Older women and the Grandmothers’/Grand-others’ Action | Older women count 

Older women and the Grandmothers’/Grand-others’ Action 

By Susan Carter 


Older women make valuable contributions to society as leaders, employees, policymakers, volunteers, academics, community builders, carers, mothers, grandmothers, aunts, neighbours, colleagues and friends. But too often, older women are brushed to the side and deemed invisible, despite their years of accumulated experience.  


Older women count 

From the grandmothers you know who help with childcare and pass on cultural traditions, to the older women who are community gardeners, to the indefatigable grandmothers of sub-Saharan Africa (SSA) who are raising millions of vulnerable young people orphaned by AIDS, older women are at the heart of families and on the frontlines of the fight for justice the world over. 

The grandmothers in SSA and those in Canada who volunteer with the Grandmothers Campaign and the Grandmothers Advocacy Network (GRAN) are examples of dynamic older women who challenge traditional thinking about aging, gender and activism. 
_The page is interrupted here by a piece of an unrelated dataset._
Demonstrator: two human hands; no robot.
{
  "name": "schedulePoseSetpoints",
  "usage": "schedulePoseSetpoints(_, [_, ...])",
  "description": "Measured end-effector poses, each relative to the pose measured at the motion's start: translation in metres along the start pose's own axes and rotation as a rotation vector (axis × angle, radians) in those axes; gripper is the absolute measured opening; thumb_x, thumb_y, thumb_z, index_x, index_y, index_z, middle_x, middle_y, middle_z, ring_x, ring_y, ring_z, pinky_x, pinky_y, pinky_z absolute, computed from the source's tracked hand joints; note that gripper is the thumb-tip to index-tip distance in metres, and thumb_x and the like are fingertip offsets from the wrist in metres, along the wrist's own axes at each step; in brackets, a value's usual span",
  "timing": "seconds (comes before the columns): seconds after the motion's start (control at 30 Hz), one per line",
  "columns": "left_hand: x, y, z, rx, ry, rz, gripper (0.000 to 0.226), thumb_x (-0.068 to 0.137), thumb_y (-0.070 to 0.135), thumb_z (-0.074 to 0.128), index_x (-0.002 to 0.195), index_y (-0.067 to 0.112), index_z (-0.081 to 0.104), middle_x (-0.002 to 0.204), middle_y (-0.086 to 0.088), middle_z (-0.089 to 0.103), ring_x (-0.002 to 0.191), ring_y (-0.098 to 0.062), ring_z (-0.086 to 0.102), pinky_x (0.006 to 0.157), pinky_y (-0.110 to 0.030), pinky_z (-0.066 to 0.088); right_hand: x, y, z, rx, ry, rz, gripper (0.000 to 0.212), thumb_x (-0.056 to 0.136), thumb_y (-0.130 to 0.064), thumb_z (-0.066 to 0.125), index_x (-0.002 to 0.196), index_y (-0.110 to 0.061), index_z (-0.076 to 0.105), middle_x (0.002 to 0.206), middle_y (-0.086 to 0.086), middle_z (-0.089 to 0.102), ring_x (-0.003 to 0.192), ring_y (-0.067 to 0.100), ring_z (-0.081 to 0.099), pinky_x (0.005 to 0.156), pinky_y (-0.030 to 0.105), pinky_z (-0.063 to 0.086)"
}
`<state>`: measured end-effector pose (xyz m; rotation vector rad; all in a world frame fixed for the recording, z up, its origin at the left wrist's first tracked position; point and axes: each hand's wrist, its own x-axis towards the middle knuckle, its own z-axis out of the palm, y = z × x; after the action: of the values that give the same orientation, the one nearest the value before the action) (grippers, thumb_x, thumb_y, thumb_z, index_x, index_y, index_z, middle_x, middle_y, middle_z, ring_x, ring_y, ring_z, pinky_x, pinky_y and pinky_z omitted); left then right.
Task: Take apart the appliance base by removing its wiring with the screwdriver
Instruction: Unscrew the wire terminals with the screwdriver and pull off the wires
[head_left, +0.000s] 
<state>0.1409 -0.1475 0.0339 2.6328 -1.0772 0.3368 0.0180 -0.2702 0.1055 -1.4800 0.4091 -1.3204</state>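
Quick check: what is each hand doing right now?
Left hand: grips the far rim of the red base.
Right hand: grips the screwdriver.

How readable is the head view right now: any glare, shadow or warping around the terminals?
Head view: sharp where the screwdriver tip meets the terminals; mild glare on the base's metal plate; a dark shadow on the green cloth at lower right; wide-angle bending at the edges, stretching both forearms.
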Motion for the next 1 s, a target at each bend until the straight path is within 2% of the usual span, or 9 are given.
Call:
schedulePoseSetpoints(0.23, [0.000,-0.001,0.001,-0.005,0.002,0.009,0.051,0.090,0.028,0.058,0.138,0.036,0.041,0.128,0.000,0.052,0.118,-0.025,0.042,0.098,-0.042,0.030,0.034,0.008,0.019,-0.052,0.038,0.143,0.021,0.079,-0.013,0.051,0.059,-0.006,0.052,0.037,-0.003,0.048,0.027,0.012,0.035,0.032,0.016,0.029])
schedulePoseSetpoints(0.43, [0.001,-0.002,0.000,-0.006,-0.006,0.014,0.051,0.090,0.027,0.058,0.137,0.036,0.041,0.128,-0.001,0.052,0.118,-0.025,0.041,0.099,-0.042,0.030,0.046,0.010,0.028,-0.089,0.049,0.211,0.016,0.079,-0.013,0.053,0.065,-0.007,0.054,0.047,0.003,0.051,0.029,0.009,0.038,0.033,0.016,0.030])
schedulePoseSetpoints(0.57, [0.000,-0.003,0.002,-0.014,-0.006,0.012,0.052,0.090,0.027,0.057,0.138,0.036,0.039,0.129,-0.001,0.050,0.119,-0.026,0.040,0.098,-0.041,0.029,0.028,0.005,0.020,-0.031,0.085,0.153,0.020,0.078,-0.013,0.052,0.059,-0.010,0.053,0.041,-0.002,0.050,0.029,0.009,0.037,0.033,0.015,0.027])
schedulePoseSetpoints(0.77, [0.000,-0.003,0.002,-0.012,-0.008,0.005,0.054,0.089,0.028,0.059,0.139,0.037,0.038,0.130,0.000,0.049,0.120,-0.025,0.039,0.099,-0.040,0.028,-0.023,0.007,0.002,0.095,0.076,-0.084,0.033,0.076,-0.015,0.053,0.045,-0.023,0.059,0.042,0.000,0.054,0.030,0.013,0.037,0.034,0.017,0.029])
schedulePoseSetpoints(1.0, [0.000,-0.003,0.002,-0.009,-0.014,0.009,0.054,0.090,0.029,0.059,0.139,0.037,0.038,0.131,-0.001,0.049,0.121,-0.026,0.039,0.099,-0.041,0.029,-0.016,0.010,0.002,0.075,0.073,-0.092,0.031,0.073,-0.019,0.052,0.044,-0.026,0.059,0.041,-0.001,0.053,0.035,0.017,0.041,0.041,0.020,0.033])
The Grandmothers Campaign, which was started by the Stephen Lewis Foundation in 2006, works to support and empower older women/grandmothers in SSA and the young people in their care. Eighteen years after the launch of the campaign, the grandmothers in SSA have become a force to be reckoned with, demanding their rights to gender equality, education, healthcare and a decent quality of life. In addition to raising money and awareness through the Grandmothers Campaign, grandmothers and grand-others in Canada are effectively advocating for the rights and needs of older women and grandmothers and vulnerable children and youth in SSA through GRAN. 


Celebrating older women and the moon 

On Wednesday June 26, you are invited to a magical evening of stories, music, refreshments, camaraderie and solidarity celebrating grandmothers and the moon. “Moon Magic: A Tribute in Stories and Song” will be held at the First Unitarian Congregation, 30 Cleary Avenue. Appetizers and socializing begin at 6:15; the program runs from 7 to 9 p.m.  
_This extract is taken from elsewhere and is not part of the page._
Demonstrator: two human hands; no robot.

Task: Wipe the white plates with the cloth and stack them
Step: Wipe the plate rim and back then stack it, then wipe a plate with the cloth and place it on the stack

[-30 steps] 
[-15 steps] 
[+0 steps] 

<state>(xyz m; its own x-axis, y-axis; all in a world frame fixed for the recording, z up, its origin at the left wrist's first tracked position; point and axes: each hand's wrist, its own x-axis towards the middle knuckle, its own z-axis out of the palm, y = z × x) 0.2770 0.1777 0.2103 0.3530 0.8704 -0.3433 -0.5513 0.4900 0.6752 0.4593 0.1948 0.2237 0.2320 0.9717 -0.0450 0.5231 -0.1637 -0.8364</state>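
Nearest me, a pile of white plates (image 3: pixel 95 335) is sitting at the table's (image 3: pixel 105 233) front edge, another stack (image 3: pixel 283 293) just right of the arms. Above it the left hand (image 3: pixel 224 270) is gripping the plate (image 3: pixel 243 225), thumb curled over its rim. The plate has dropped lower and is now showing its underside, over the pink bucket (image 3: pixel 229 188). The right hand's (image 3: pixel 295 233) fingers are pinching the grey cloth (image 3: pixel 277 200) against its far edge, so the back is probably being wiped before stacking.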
In the Anishinaabe culture, the moon is Grandmother and the sun is Grandfather. On June 26, we will celebrate the moon in her many moods – bright and playful, mysterious and romantic. The stories, one haunting, one light fun and one in which a Canadian grandmother talks under the moon with her African sister, will be underscored by evocative melodies on harp and flute, with insistent rhythms of guitar and percussion.  

The event is hosted by a unique partnership of the Ottawa StoryTellers and the One World Grannies and Unitarian GoGos – two of some 160 voluntary groups across Canada that are part of the Grandmothers Campaign.  
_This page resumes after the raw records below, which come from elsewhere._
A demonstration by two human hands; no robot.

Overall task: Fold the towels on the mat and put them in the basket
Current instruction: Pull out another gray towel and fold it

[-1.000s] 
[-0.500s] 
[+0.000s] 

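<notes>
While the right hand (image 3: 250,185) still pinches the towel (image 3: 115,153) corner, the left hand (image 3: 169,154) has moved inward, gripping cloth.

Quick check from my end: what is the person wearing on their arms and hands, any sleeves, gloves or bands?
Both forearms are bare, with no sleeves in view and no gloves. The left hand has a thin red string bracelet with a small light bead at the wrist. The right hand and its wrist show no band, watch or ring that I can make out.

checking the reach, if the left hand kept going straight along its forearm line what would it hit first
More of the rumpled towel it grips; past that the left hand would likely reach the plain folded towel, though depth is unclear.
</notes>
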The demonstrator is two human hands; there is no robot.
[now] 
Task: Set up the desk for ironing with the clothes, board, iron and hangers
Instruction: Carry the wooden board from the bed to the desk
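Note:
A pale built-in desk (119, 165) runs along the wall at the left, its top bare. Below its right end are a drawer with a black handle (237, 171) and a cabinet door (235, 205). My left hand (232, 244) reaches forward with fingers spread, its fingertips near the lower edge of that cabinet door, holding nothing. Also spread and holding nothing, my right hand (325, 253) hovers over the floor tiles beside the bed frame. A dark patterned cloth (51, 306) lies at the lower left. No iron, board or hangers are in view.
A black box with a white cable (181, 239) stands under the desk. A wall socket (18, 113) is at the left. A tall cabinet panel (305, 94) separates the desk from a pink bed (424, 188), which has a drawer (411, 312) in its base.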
If you are interested in joining a grandmother group in Ottawa, contact Peggy Edwards (wanderingpeggy@me.com). For more information about the Grandmothers Campaign, visit https://grandmotherscampaign.org. See more about Ottawa StoryTellers at www.ottawastorytellers.ca. 

All proceeds from the June 26 event will go directly to the Stephen Lewis Foundation Grandmothers Campaign to support urgently needed programs that grandmothers and community-based organizations are leading in sub-Saharan Africa. The cost, just $35 per person, includes a night of entertainment, homemade hors d’oeuvres and desserts and door prizes. Get your ticket on EventBrite or call 613-729-0077.  

Thanks to our sponsors who help to make this annual fundraiser happen: Our lead sponsors – Joni Campbell, Royal LePage Real Estate and Amica the Glebe – and supporting sponsor Watson’s Pharmacy and Compounding Centre. And to our wonderful tellers and musicians who give their time and talents to support the grandmothers in Africa and the children in their care: Gail Anglin, Susan Sweeney Hermon, Jack Pyl, Anne Hurley and Peggy Edwards. 

We hope to celebrate grandmother solidarity and the moon with you on June 26! After all, no one should ever feel invisible, and we are definitely relevant. 


Susan Carter is a long-time resident of the Glebe and an active member of the One World Grannies (oneworldgrannies.ca) and GRAN (grandmothersadvocacy.org).